#### TASK TO CARRY OUT:
Beginning with the line containing "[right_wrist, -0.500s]", transcribe every line exactly down to the last one in the records below, and drop the pictures.

*** MATERIAL FOR THE TASK Section Begins ***

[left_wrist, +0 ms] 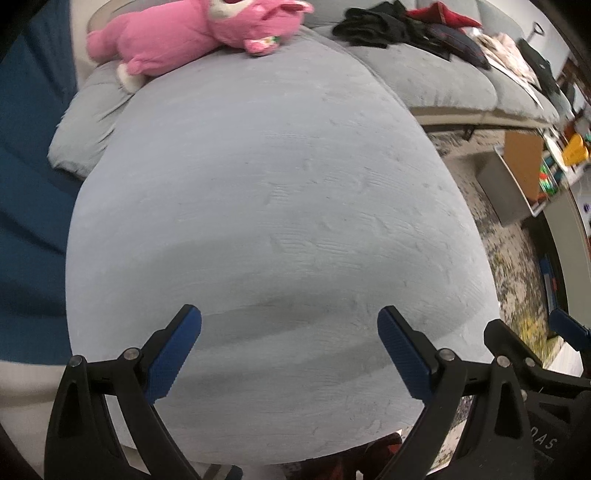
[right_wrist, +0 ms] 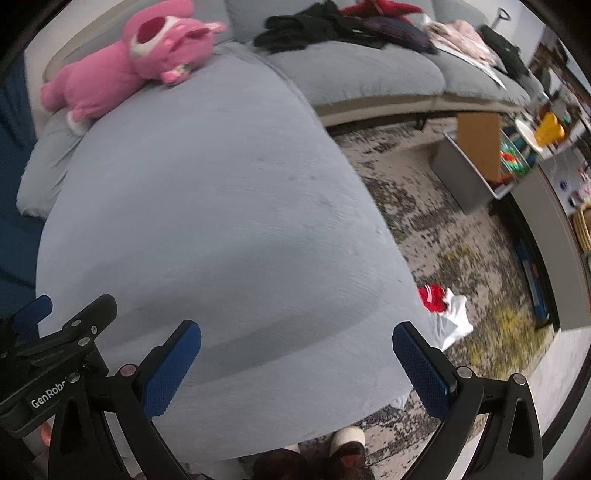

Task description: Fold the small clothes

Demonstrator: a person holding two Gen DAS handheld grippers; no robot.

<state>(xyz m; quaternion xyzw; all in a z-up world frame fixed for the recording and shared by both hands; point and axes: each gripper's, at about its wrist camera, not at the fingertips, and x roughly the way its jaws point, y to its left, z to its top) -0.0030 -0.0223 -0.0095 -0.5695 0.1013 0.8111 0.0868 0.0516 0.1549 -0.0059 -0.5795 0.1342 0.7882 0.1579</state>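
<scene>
A: Nearest the lens: left gripper (left_wrist: 289, 325), blue pads (left_wrist: 173, 356) spread wide, nothing between them. It hangs over the near end of the grey chaise cushion (left_wrist: 266, 206).

B: Right gripper (right_wrist: 296, 341) is the same, jaws apart and empty, just beside the left one.

A: Clothes?

B: One small red-and-white garment (right_wrist: 445, 308) lies on the patterned rug (right_wrist: 461, 236), just off the cushion's right edge. A dark and red clothes pile (right_wrist: 332, 26) sits on the far sofa seat (right_wrist: 351, 74), well apart.

A: Pink plush toy (left_wrist: 192, 35) lies at the cushion's far end.
</scene>
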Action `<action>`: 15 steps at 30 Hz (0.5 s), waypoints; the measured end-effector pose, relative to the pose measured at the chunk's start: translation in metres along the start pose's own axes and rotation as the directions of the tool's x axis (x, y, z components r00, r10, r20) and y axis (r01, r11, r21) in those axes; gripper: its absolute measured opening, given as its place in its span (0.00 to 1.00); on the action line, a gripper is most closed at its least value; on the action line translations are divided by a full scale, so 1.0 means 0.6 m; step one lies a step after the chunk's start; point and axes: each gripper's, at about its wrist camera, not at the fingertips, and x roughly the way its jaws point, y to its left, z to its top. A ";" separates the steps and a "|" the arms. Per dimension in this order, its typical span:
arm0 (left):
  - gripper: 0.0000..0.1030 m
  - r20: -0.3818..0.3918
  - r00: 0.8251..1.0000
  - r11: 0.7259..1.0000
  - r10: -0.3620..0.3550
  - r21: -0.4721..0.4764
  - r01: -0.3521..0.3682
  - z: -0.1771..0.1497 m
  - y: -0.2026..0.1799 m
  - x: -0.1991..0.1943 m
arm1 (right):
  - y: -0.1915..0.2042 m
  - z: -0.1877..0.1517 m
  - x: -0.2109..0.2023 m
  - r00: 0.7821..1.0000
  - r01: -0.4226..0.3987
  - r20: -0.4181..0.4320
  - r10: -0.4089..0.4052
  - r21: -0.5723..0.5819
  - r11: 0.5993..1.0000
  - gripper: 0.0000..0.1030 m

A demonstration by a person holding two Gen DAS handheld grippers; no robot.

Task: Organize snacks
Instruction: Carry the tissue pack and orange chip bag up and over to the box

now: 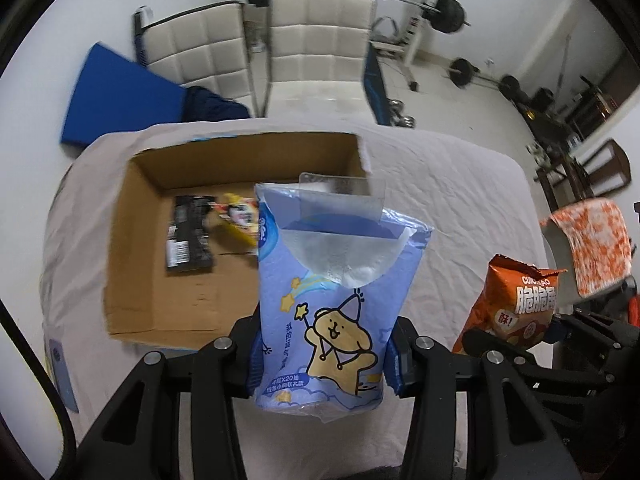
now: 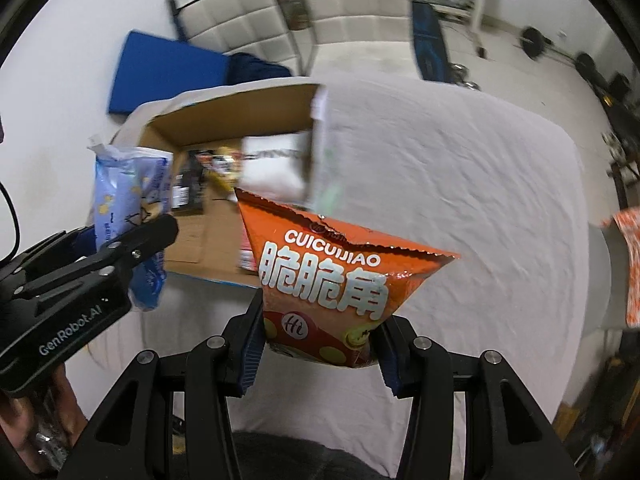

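Left claw (image 1: 322,360): clenched on the lower part of a blue tissue pack (image 1: 336,300), one finger on each side; the pack stands upright, held above the desk, with a clear flap peeled up at its top
Right claw (image 2: 320,350): clenched on the bottom of an orange chip bag (image 2: 332,284), which stands upright with its torn top edge flaring wide, held above the desk
Claws together: in the right wrist view the left claw (image 2: 132,248) and its blue pack (image 2: 128,200) sit to the left of the chip bag, near the box's front corner; in the left wrist view the chip bag (image 1: 516,304) shows at the right
Cardboard box (image 1: 132,248): open, resting on the desk just beyond both claws, left of centre
Inside the box: a black packet (image 1: 188,232) lying flat and a yellow packet (image 1: 240,216) beside it; the rest is blurred
Desk (image 1: 460,208): covered with a wrinkled pale cloth
Beyond the desk: two white padded chairs (image 1: 320,40), a blue mat (image 1: 120,100) on the floor, and barbells (image 1: 448,10) along the far wall
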 end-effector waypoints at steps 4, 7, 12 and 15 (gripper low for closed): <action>0.42 0.020 0.999 0.998 0.025 -0.050 -0.024 0.001 0.055 -0.018 | 0.062 0.024 0.006 0.999 -0.031 0.004 0.032 -0.061 0.998 0.49; 0.42 0.039 0.998 0.996 0.041 -0.079 -0.038 0.006 0.091 -0.031 | 0.094 0.037 0.010 0.999 -0.053 -0.001 0.053 -0.091 0.994 0.49; 0.42 0.049 0.997 0.992 0.062 -0.115 -0.056 0.021 0.149 -0.036 | 0.148 0.067 0.043 0.995 -0.093 -0.032 0.089 -0.134 0.987 0.49; 0.42 0.034 0.995 0.992 0.089 -0.096 -0.085 0.031 0.174 -0.017 | 0.173 0.083 0.080 0.992 -0.114 -0.065 0.105 -0.145 0.983 0.49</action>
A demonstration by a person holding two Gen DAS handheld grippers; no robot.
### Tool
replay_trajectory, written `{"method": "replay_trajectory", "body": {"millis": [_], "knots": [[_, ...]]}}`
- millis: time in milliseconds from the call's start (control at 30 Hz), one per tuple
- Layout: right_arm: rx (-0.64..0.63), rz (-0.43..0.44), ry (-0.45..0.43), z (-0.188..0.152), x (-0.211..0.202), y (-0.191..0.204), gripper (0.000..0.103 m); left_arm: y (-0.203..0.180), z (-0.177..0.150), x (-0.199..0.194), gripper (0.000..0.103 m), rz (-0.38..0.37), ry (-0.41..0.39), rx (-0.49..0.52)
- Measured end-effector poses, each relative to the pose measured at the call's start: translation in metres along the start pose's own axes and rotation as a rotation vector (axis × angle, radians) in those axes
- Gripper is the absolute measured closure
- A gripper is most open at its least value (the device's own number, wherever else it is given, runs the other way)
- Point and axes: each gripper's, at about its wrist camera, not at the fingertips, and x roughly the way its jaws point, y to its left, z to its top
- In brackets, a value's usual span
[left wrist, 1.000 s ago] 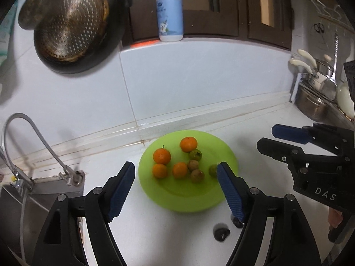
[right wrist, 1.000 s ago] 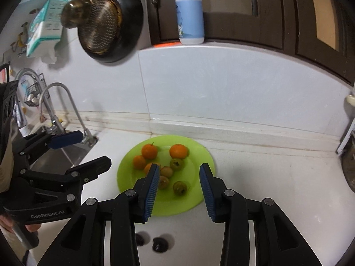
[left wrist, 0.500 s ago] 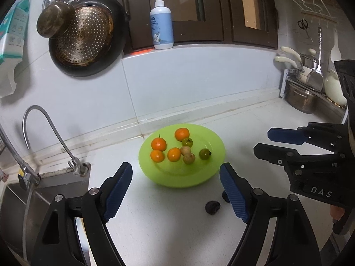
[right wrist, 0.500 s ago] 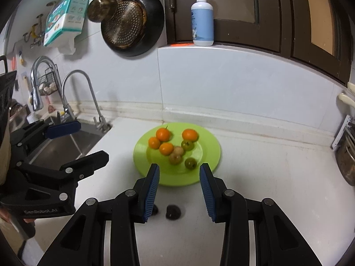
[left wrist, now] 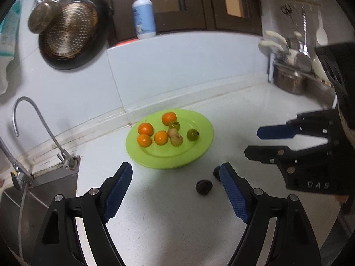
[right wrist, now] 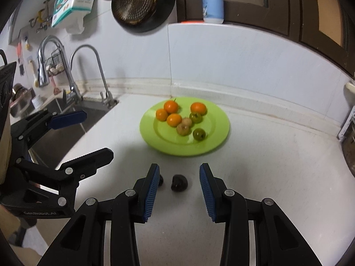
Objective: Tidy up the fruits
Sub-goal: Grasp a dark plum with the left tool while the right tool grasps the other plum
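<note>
Reaching for stray fruit looks like the step in hand: left gripper [right wrist: 82, 133] spread and empty by the steel sink [right wrist: 66, 115], right gripper [right wrist: 178, 188] narrower but unclenched, holding nothing, with one dark fruit [right wrist: 179, 182] on the white counter [right wrist: 277, 166] ahead between its ribbed blue pads. Next likely calls for lowering around it, closing gently, lifting to the glossy green plate [right wrist: 217, 141], which holds smooth round oranges [right wrist: 170, 106] and small greenish fruits [right wrist: 199, 133]; a second dark fruit [right wrist: 160, 180] sits half-hidden beside.

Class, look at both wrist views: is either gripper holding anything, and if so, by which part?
Nothing is held. The left gripper and right gripper are both empty; the small dark round fruit lies untouched on the white countertop.
</note>
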Motion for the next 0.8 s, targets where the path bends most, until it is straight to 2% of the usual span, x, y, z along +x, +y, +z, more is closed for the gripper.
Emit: {"method": "replay_trajectory", "body": {"millis": [567, 700, 800], "knots": [[-0.132, 0.056, 0.168, -0.019, 0.059, 0.006, 0.065, -0.01, -0.026, 0.059, 0.023, -0.136, 0.117, 0.128], [-0.136, 0.072, 0.201, -0.02, 0.074, 0.005, 0.065, -0.009, -0.026, 0.076, 0.026, -0.186, 0.15, 0.143], [-0.14, 0.083, 0.215, -0.021, 0.082, 0.003, 0.065, -0.011, -0.025, 0.085, 0.028, -0.196, 0.159, 0.163]]}}
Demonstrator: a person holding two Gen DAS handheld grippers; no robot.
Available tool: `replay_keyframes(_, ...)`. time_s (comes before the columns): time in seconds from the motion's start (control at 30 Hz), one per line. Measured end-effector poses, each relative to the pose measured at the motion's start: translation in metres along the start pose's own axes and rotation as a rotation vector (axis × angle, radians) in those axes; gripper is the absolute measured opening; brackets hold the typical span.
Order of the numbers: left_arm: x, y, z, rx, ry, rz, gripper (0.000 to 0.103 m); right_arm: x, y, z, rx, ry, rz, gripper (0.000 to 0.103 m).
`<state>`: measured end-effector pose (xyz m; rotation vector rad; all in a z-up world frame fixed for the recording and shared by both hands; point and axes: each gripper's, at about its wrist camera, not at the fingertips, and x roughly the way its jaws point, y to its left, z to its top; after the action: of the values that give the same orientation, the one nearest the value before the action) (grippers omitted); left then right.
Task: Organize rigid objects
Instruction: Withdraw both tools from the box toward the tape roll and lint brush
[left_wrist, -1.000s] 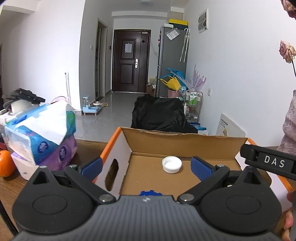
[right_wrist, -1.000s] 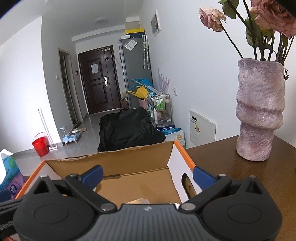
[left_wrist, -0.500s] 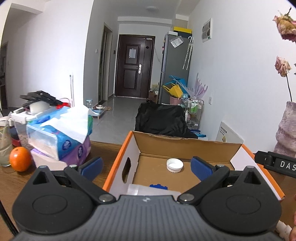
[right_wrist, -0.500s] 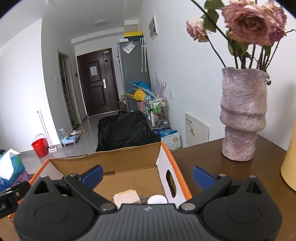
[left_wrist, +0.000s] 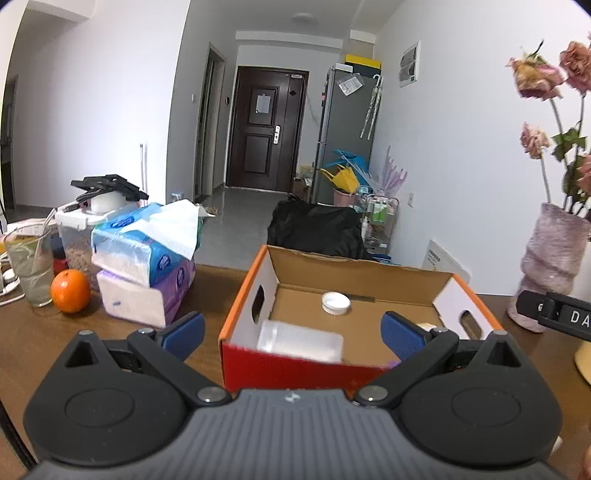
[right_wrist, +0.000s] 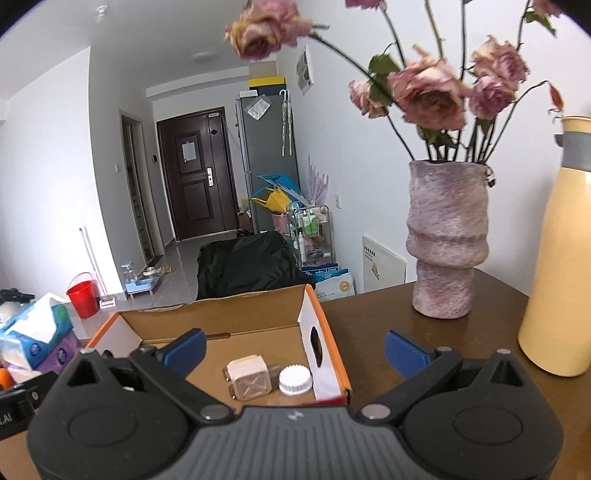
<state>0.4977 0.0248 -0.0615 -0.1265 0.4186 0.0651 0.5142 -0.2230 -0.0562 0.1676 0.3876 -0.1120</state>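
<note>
box (left_wrist: 295, 363) w/ white cap (left_wrist: 335, 302) inside; "da" on right gripper (left_wrist: 557, 315); both grippers' fingers apart.

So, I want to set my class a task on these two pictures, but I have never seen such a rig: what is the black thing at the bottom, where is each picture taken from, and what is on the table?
The black thing is a hand-held gripper with two blue-tipped fingers; a person carries one in each hand. Each picture comes from a camera on a gripper, looking forward along its fingers.

The left gripper and right gripper are both open and hold nothing.

On the wooden table sits an open cardboard box. Inside lie a white cap, a clear plastic container, a small beige cube and a second white cap.

Around it stand tissue packs, an orange, a vase of flowers and a yellow flask.
</note>
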Motion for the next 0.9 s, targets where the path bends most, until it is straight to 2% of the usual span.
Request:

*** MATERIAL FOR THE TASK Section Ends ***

#### RESULT:
[right_wrist, -0.500s] 
[left_wrist, +0.000s] 
[right_wrist, +0.000s] 
<state>0.4977 0.0248 -0.0615 -0.1265 0.4186 0.0651 0.5142 -0.2230 -0.0562 0.1676 0.3876 -0.1120</state>
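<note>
box (left_wrist: 295, 363) w/ white cap (left_wrist: 335, 302) inside; "da" on right gripper (left_wrist: 557, 315); both grippers' fingers apart.

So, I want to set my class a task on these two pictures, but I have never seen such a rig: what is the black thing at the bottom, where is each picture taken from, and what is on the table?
The black thing is a hand-held gripper with two blue-tipped fingers; a person carries one in each hand. Each picture comes from a camera on a gripper, looking forward along its fingers.

The left gripper and right gripper are both open and hold nothing.

On the wooden table sits an open cardboard box. Inside lie a white cap, a clear plastic container, a small beige cube and a second white cap.

Around it stand tissue packs, an orange, a vase of flowers and a yellow flask.
</note>
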Motion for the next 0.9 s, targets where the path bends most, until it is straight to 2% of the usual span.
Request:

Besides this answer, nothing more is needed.